Around the world people have a general idea of what life is like in America. When I am introduced to a new group as the girl who came from the United States, there is a pretty clear understanding of what that means. When we were in Laos, it did not matter that I don´t call the United States home or that I was arriving from a new destination. In Mexico, it doesn´t matter if I mention I have lived here since 2018 and don´t have plans to return. I still am thought of to have grown up (and continue to live) in a beautiful three bedroom house with a nice yard where my parents brought home enough money to keep up the appearance many Americans have. My family probably works for a Seattle tech company and paid my way through college. I probably eat hamburgers and french fries too often, but it doesn´t matter because I go to a gym and have all the medical care I need.
Some individuals get to know me a bit more and see the country I was born in does not necessarily define that assumed reality. Of course appearance can be deceiving and many are shocked to learn that most Americans don´t outright own their homes and that we tend to live beyond our means. The movies don´t tend to focus on that and I can see why my friends might picture me frivolously eating salmon and drinking kombucha before leaving my 2 million dollar house to go to my 3´o’clock pedicure.
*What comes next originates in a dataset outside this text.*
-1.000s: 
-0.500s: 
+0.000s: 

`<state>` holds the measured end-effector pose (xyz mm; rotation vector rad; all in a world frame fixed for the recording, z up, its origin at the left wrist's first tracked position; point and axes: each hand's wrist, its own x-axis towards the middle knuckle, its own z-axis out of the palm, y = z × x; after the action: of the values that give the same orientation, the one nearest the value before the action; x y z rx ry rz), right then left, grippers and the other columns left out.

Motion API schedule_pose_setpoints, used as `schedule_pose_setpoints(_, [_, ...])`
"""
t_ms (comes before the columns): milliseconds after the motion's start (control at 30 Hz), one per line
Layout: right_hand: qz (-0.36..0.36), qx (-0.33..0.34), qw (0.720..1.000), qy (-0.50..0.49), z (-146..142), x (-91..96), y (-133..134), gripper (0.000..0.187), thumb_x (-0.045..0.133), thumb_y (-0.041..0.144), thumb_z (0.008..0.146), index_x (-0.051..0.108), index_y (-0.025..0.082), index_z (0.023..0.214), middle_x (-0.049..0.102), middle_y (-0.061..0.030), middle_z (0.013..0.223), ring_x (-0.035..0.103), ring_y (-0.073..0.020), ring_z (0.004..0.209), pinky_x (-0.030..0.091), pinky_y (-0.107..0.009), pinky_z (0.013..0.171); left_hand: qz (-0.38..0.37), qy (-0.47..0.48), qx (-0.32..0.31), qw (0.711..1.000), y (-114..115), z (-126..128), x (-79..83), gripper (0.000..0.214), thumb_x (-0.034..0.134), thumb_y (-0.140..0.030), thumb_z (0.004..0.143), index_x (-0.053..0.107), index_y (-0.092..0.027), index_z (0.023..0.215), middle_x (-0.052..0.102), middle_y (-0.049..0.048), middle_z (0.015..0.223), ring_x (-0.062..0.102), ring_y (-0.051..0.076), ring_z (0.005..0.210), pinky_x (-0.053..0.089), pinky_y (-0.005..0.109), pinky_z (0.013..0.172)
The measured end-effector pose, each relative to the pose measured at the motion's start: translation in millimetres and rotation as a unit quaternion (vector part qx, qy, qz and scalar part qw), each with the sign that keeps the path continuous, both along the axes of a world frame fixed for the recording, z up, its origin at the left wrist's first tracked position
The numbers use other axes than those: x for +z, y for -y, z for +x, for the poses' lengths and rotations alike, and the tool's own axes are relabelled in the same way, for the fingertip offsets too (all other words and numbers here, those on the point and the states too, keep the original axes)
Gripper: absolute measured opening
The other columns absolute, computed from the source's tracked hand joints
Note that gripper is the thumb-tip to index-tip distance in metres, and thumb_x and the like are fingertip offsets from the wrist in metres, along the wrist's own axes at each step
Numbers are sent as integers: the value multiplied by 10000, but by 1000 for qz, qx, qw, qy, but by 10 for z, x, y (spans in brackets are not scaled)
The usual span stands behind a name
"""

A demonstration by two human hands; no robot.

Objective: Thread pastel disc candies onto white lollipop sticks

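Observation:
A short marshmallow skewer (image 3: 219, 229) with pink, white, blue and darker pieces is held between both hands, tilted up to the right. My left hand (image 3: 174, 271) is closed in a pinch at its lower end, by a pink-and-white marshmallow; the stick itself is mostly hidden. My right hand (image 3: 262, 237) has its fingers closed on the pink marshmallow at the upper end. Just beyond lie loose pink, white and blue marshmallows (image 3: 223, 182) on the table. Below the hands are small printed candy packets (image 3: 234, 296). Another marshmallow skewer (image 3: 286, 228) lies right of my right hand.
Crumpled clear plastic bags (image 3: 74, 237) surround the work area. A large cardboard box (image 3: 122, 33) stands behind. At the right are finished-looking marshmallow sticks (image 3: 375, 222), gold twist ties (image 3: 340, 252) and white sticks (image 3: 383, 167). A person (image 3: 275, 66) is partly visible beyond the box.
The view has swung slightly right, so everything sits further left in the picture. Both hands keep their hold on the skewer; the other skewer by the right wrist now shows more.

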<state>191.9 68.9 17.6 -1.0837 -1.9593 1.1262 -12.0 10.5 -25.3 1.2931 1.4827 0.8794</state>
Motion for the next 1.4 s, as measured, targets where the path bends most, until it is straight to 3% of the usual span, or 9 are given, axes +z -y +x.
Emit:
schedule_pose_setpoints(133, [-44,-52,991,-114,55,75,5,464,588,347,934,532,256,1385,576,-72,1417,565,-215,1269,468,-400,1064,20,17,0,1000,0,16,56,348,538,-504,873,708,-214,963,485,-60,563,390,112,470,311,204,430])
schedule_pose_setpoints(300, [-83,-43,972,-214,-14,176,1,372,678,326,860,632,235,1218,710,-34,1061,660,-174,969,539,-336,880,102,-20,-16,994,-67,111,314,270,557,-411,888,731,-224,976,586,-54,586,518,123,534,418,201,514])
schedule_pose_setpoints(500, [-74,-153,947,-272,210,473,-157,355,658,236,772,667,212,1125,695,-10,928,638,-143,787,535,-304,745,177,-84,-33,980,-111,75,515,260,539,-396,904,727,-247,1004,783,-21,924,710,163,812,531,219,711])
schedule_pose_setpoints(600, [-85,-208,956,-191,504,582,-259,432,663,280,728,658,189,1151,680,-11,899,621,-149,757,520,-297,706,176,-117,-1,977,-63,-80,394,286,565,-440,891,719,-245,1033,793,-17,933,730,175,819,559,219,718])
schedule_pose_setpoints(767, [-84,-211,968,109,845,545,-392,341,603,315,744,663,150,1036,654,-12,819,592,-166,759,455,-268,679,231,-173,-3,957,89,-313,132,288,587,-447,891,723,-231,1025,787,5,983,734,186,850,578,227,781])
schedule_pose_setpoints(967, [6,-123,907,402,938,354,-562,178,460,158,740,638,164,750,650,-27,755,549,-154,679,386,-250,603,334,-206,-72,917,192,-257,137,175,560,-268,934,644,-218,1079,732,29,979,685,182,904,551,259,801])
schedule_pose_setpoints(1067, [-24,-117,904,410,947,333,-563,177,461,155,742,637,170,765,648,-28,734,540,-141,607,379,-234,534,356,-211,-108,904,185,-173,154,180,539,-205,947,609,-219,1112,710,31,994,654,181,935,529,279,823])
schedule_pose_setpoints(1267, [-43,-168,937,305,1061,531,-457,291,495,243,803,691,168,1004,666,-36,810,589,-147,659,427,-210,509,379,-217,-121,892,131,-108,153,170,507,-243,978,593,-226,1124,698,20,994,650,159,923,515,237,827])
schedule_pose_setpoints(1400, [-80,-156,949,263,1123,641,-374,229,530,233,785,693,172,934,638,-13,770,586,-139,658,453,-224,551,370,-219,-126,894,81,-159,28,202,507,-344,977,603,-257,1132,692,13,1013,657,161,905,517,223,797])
I really don´t mind being profiled in such a way at first glance. We all make judgments based on what we know and what we see. It is natural and honestly a logical conclusion. But sometimes it does cut them off from coming closer to me. If they knew I grew up on the free public school lunches and learned to survive despite my dysfunctional family, would they realize that I´m not here to judge them or feel superior? How could our conversations really develop?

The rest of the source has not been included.